One standout example involves a fabricated photo of Elizaldy Co, a former Philippine lawmaker accused in a massive corruption scandal. The image circulated on social media as though it showed him in Portugal — but alarmingly, Google’s AI verification mode declared it “authentic,” even though it was eventually traced back to being created by Google’s own generative model. This happened despite AFP fact-checkers confirming that the picture was fabricated.

AI Tools Struggle to Spot Deepfakes They Themselves Create

Experts warn that the root of the problem lies in the design of these tools. Many large language model (LLM)-based systems are primarily tuned for text, not for the nuanced visual reasoning required to spot synthetic imagery. Alon Yamin, CEO of AI content-detection firm Copyleaks, told AFP that the absence of “specialized visual understanding” renders these bots inconsistent or overly vague in their judgments.

Another case emerged during protests in Pakistan-administered Kashmir, where a widely shared torchlit crowd photo — later found to be AI-generated — was analyzed by both Gemini and Microsoft Copilot, which incorrectly authenticated it as real. Researchers argue that this blind spot isn’t just a technical bug; it could undermine trust in verification systems exactly when humans are stepping back. Many major social platforms are scaling down third-party human fact-checking, putting disproportionate weight on automated systems.

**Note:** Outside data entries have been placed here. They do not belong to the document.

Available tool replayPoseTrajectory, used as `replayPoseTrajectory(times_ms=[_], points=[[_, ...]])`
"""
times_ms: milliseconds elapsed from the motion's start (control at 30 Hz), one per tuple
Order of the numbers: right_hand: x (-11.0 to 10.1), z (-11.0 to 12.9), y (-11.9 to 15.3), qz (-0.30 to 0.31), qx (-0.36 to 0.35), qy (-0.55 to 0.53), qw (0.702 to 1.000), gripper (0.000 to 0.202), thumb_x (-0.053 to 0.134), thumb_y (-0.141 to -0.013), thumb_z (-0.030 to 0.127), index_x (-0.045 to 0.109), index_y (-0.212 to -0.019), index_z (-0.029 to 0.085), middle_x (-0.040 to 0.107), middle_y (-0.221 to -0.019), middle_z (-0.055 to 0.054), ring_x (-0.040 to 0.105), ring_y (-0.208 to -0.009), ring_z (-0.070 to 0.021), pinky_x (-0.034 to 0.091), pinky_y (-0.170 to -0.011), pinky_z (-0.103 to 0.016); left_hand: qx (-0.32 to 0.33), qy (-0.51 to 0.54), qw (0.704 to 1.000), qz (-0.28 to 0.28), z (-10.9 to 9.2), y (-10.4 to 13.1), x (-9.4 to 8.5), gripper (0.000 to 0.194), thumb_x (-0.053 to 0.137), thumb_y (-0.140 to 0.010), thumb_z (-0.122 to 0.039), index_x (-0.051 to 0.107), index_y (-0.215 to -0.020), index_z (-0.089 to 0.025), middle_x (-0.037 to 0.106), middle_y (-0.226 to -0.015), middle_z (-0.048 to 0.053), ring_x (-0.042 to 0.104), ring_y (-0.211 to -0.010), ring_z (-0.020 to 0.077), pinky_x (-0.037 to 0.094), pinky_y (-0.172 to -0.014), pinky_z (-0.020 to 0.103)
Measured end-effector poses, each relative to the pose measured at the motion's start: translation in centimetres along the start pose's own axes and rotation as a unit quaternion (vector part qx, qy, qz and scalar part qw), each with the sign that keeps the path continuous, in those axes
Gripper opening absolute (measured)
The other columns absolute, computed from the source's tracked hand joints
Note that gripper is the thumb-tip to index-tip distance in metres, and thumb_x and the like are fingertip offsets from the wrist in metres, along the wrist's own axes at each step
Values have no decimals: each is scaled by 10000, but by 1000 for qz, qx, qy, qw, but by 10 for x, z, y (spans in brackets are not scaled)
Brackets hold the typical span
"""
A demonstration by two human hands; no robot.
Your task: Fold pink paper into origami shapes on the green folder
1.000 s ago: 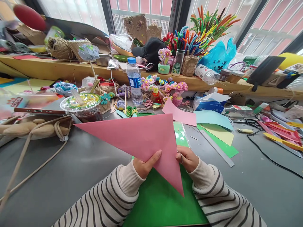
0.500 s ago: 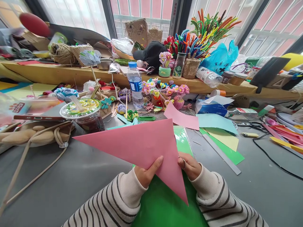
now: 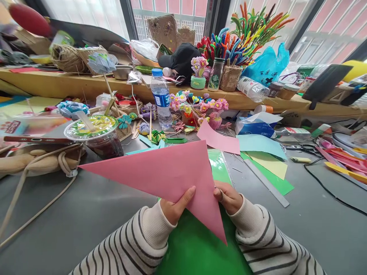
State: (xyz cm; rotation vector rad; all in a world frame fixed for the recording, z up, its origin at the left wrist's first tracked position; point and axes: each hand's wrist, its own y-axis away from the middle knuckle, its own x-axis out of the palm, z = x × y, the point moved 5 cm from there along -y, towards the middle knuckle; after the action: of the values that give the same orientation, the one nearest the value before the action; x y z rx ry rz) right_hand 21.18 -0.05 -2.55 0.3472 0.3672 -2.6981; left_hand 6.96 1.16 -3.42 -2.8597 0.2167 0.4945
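Observation:
A folded pink paper (image 3: 166,168) is held up over the green mat (image 3: 200,244), one long point reaching left and a shorter one pointing down. My left hand (image 3: 177,204) pinches its lower edge near the middle, thumb on top and the other fingers hidden beneath. At the paper's right edge, my right hand (image 3: 228,196) is closed with thumb and fingers together on that edge. Beyond the paper's top right corner lies another pink sheet (image 3: 219,138).
Left stands a lidded drink cup (image 3: 97,137) beside a phone (image 3: 40,139). A water bottle (image 3: 161,99) and crochet flowers (image 3: 200,105) are behind the paper. A ruler (image 3: 266,183), scissors (image 3: 306,149) and a black cable (image 3: 323,187) lie right.
The whole view has shifted slightly, with most objects appearing a little further left. Both hands keep the same hold on the pink paper.

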Motion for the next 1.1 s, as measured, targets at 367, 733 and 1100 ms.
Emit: replayPoseTrajectory(times_ms=[367, 733, 1100], points=[[-2, 0, 0, 10, 14, -13, 1000, 513, 243, -738, 595, 462, -640, 141, 446, -640, -38, 413, -593, -130, 335, -532, -255, 34, 21, 998, 39, -7, -2, 2, 276, 495, -713, -306, 568, -934, -159, 615, -958, 33, 542, -927, 176, 414, -883, 312], [-3, -1, 1, -2, 20, 6, 1000, 510, 231, -738, 601, 441, -620, 152, 402, -609, -16, 378, -566, -117, 309, -513, -245, 31, 26, 999, 31, -6, -2, 3, 272, 499, -711, -305, 566, -929, -156, 615, -957, 38, 543, -931, 175, 414, -885, 313], [-4, -2, 1, -12, -10, -38, 999, 459, 273, -759, 554, 462, -652, 151, 382, -586, 0, 361, -541, -106, 302, -487, -240, 64, 13, 997, 37, -8, 0, 3, 251, 505, -711, -293, 563, -922, -171, 623, -932, 29, 561, -894, 176, 446, -849, 295]])
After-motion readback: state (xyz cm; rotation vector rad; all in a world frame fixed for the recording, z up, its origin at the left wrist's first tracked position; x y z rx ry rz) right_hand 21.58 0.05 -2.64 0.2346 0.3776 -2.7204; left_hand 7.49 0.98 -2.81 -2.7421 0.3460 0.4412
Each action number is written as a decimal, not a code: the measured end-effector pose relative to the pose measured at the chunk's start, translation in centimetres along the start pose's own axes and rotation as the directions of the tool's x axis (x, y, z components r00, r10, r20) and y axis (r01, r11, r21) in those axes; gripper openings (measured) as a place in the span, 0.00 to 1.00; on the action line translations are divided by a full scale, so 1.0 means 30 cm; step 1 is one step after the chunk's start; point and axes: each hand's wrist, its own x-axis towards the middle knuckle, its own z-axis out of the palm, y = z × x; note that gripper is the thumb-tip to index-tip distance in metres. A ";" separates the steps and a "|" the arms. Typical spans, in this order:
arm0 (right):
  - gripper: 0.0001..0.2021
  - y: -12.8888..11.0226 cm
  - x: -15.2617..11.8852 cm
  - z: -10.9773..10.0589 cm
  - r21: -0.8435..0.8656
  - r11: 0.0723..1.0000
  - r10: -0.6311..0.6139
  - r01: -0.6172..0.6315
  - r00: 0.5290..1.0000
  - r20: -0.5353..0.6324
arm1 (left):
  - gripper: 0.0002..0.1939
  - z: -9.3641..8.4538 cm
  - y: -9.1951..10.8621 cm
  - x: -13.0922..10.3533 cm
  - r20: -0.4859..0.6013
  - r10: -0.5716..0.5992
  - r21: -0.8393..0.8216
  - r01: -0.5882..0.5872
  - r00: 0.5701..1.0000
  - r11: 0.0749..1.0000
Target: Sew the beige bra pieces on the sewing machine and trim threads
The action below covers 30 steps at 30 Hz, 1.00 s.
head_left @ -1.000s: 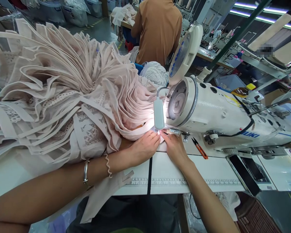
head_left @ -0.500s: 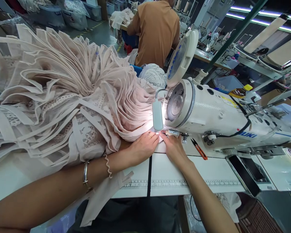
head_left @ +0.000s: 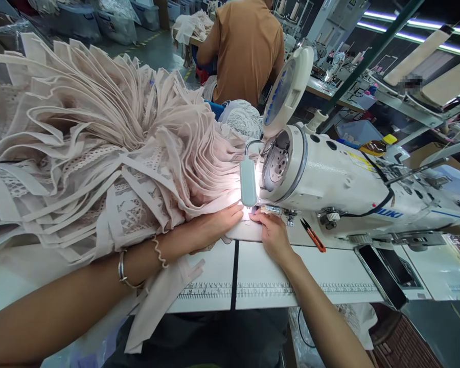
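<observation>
My left hand (head_left: pixel 227 219) lies flat with its fingers stretched toward the lit needle area, resting on the edge of pale pink fabric (head_left: pixel 203 202). Just right of the needle area, my right hand (head_left: pixel 274 230) has thumb and forefinger pinched together on a small pale piece of fabric (head_left: pixel 247 215). The sewing machine (head_left: pixel 329 171) stands over both hands. Its small lamp (head_left: pixel 248 181) hides the needle and part of the fabric. A large heap of pale pink lace-trimmed garment pieces (head_left: pixel 111 138) spreads out on the left.
Orange-handled thread snips (head_left: pixel 313 236) and a phone (head_left: pixel 381 276) lie right of my right hand. A ruler strip (head_left: pixel 268 290) runs along the table's front edge. A fabric strip (head_left: pixel 159 312) hangs over that edge. Ahead sits a person in a brown top (head_left: pixel 249 51).
My left hand has slid left, away from my right hand, and its fingers have straightened. My right hand has shifted only slightly. The wheel inside the machine's open end has turned.
</observation>
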 end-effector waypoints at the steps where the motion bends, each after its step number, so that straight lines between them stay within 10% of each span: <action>1: 0.25 -0.003 -0.003 -0.002 -0.001 1.000 -0.005 0.005 1.000 0.006 | 0.20 0.001 -0.009 -0.004 -0.009 -0.014 -0.052 0.013 1.000 0.999; 11: 0.24 -0.023 -0.013 -0.014 -0.055 0.991 -0.123 0.125 0.991 0.044 | 0.13 -0.002 -0.001 0.045 0.006 -0.183 -0.340 0.174 0.983 0.924; 19: 0.18 -0.041 -0.022 -0.017 -0.182 0.973 -0.141 0.140 0.990 0.010 | 0.18 -0.037 0.031 0.048 0.205 -0.501 -0.529 0.526 0.841 0.666; 26: 0.08 -0.071 -0.026 -0.016 -0.331 0.885 -0.370 0.328 0.926 -0.070 | 0.15 -0.016 0.028 0.036 0.027 -0.159 -0.304 0.160 0.987 0.939; 30: 0.09 -0.090 -0.011 -0.016 -0.385 0.850 -0.427 0.360 0.898 -0.103 | 0.15 -0.011 0.025 0.031 0.001 0.054 -0.078 -0.054 0.999 0.995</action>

Rossine Fallorina of the Sigla Research Center described the issue bluntly: “These models are programmed only to mimic well … they can only generate things to resemble. They cannot ascertain whether the resemblance is actually distinguishable from reality.” As a result, some researchers say AI-driven image verification can’t yet replace human fact-checkers — especially where trust, nuance, and visual context are critical.